You lose the good and the bad, which only adds to the ache of infertility itself because you know deep down what could have been. You feel every minute of it being cruelly snatched from your arms long before it was meant to.
Much like many of us going through infertility, Julie tried everything. BBT, supplements, vitamins, doctors, shots, pills, ovulation tests, sleeping with socks on. All of it. Nothing worked.
You just have to listen nicely and say thank you when people comment to “stop stressing out,” “Just try…,” and “you can always adopt!” …And you cry. And then cry again.
You know they aren’t trying to be mean…they just don’t understand. And so you cling to friends going through the same thing like the incredible community Caryn has created here.
All the same, you still cry at every announcement you see.
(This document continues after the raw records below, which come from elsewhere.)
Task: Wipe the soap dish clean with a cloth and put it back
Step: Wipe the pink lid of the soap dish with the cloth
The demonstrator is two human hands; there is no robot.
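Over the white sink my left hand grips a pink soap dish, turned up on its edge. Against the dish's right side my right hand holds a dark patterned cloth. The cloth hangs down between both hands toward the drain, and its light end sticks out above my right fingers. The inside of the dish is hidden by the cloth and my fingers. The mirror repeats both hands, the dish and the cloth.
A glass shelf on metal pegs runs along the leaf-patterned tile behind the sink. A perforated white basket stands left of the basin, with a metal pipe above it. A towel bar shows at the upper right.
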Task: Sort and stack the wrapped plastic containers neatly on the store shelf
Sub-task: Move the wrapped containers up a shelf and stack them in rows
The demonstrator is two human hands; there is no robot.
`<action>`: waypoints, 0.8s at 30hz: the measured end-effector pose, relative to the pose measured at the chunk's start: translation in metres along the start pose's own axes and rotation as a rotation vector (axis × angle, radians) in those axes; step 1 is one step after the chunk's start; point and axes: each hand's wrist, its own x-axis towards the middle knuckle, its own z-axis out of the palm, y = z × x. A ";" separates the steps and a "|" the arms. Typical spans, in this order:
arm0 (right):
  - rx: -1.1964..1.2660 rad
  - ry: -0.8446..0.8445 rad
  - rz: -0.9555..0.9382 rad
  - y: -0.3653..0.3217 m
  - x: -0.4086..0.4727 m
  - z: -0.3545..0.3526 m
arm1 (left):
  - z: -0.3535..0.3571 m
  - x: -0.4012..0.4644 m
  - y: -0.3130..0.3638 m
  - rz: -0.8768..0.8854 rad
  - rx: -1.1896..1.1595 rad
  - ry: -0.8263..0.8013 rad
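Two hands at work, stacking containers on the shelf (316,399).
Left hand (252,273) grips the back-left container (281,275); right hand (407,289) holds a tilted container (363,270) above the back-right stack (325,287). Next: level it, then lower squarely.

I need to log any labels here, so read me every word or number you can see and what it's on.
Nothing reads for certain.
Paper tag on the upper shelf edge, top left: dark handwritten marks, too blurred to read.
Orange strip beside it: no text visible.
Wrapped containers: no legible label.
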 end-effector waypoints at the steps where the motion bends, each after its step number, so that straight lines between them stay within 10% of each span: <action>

Maybe you mute people because it’s just too much to handle. Or you see posts from friends who finally got their two pink lines and send messages saying, “I’m so happy for you, but please understand that I am so sad for me.”
That was Julie’s story.
Until eventually, one day, without any tests or supplements or shots, she got a positive. More than happiness or fear or anything, her first feeling was guilt.
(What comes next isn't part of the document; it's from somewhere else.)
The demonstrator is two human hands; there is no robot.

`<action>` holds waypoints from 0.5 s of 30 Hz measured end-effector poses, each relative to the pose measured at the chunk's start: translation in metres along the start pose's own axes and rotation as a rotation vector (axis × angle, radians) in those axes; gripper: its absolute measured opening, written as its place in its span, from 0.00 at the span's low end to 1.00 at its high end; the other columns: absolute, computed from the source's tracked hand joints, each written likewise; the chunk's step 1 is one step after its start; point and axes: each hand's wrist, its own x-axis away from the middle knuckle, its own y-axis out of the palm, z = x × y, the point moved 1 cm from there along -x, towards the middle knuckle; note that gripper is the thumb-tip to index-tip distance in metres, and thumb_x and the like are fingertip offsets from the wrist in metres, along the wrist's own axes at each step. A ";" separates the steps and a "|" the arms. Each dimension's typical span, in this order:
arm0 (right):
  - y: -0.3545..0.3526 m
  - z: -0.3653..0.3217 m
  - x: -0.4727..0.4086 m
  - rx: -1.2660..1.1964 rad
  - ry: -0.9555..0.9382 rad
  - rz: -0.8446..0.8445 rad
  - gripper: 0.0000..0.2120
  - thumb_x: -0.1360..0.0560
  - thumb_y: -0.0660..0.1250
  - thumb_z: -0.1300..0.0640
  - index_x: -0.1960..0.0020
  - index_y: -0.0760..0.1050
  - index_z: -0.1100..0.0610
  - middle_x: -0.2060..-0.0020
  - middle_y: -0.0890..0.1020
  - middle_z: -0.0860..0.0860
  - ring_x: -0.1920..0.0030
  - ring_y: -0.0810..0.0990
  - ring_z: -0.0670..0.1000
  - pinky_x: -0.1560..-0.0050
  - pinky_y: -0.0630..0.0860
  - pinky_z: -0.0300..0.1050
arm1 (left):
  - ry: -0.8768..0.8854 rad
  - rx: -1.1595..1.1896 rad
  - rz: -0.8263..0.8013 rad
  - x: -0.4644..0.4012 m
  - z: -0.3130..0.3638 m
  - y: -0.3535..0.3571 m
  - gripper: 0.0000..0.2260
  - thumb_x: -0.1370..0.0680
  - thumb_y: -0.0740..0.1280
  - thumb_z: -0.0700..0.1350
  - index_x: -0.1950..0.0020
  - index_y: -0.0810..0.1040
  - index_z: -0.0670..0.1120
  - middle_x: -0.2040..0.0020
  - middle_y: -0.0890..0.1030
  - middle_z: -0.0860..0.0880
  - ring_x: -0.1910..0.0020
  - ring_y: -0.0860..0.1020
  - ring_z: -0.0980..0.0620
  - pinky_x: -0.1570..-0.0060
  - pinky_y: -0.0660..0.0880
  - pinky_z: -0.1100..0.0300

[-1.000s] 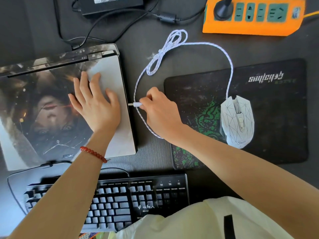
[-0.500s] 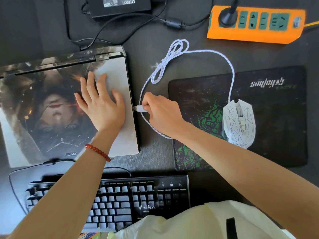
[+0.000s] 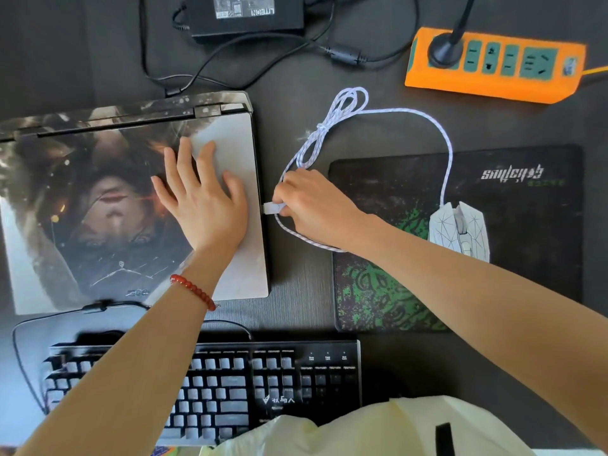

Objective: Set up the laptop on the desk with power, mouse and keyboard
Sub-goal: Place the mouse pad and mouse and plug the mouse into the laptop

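White braided cable (image 3: 442, 149) runs from the mouse (image 3: 459, 230) on its pad (image 3: 493, 291) to the plug (image 3: 271, 208), pinched in the right hand (image 3: 312, 205) at the laptop (image 3: 98, 209) edge — the mouse hookup is underway. Left hand (image 3: 204, 205) lies flat on the closed lid, bracing it. Next, likely a straight push into the port — squareness matters.

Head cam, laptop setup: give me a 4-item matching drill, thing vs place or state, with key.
Things:
1. mouse
2. USB plug
3. left hand
4. power strip

Place or state:
A. flat on the closed laptop lid
B. orange, one black plug in it
C. pinched by the right hand, at the laptop's right edge
D. on the mouse pad

Pairs: 1-D, 2-C, 3-A, 4-B
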 end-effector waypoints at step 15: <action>-0.042 0.014 0.025 -0.440 0.572 -0.469 0.17 0.32 0.70 0.44 0.59 0.77 0.59 0.69 0.79 0.54 0.69 0.74 0.50 0.67 0.67 0.42 | 0.041 0.024 -0.001 -0.001 -0.005 0.002 0.20 0.27 0.54 0.46 0.36 0.70 0.47 0.30 0.68 0.43 0.28 0.61 0.40 0.32 0.52 0.37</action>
Guilt that it didn’t take effort. Guilt that it happened without intervention. Guilt that wonderful, deserving women who started the same journey at the same time or even before her still hadn’t gotten pregnant. Guilt that she could feel happiness after losing a baby.
And every day that baby grew, fear followed. Was this too good to be true? Am I going to wake up and this will have all been a dream because it was the one thing I had waited for and wanted for so long?
And then she held that perfect, tiny rainbow baby.
After 40 weeks and 2 days of growing her and keeping her safe, she was here.
After 6 years of wanting her and praying for her, she arrived.
“Now she’s in the real world and I do my best to keep her safe and hide her away from all the bad and evil things this world has to offer, and I still worry that maybe she’ll feel how I felt one day, that she’ll never have a baby and she’ll never feel the way I feel about her to anyone else, and she’ll feel that same pain and guilt.”
And then it happened again.
Something she was told could never happen was now her reality–not once, but twice. All of those sleepless nights crying and praying and longing…and now two perfect, healthy babies.
And yet the guilt is still there for her because even now, there are those of us that are still in the longing and praying stage, and “it hurts to know they are celebrating me and my family while holding back tears…because I was them. I AM them.”
She wonders what it would have been like had she not been diagnosed or miscarried.
“Would I still have the kids I have today? Would I have met my now husband? Would I be here holding my newborn feeling love and happiness AND sadness and guilt?”
But here’s the thing, my friends:
Without having been to hell and back to get our (future) children here, we wouldn’t have the same unyielding appreciation and love for them, even if this journey isn’t what we expected or imagined.
Julie shares that she doesn’t have any grand insights for anyone dealing with infertility right now, but I would beg to differ.
The truth is, she still lives with that infertility diagnosis and still lives every day worried it could be her reality…just like we do.
And so, if someone hasn’t told you today how loved you are, let me tell you: YOU ARE LOVED. YOU ARE BELOVED. YOU ARE A DAUGHTER OF THE KING.
I’m here to celebrate every win right alongside you–no matter how small or insignificant they might seem. And I’m here to lend an open ear or a shoulder to cry on, because like Julie, I’ve been where you’ve been. I’m there.
I’m so proud of you for taking on this impossible and seemingly endless journey to your baby (this side of heaven). This is NOT the end of your story, so know: even when it feels dark and daunting and painful, you are not alone.
Thank you to Julie (name changed to maintain privacy) for sharing her journey with me and all of you incredible readers.